- **Exercise brief**
Everything in the data gets repeated exactly, except for the pictures.

- **Data section**

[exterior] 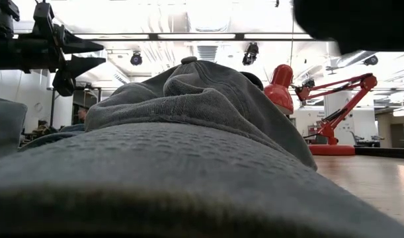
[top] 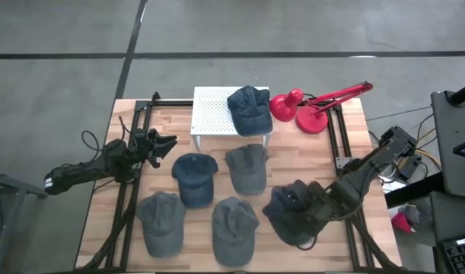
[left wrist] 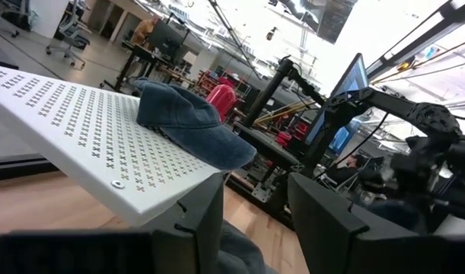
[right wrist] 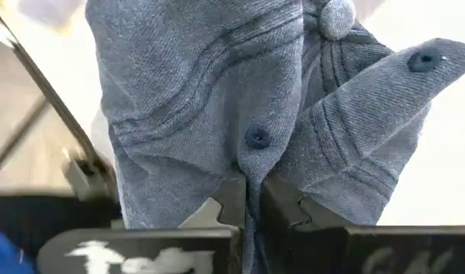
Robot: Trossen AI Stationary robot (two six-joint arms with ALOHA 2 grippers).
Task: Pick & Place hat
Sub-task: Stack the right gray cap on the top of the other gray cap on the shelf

- **Output for this task**
[exterior] 
[top] 
[left wrist] 
[right wrist] 
Robot: Trossen AI Stationary robot (two six-joint arms with ALOHA 2 grippers).
Task: Pick & Place hat
Sub-task: Stack the right gray cap on the top of the other gray cap on the shelf

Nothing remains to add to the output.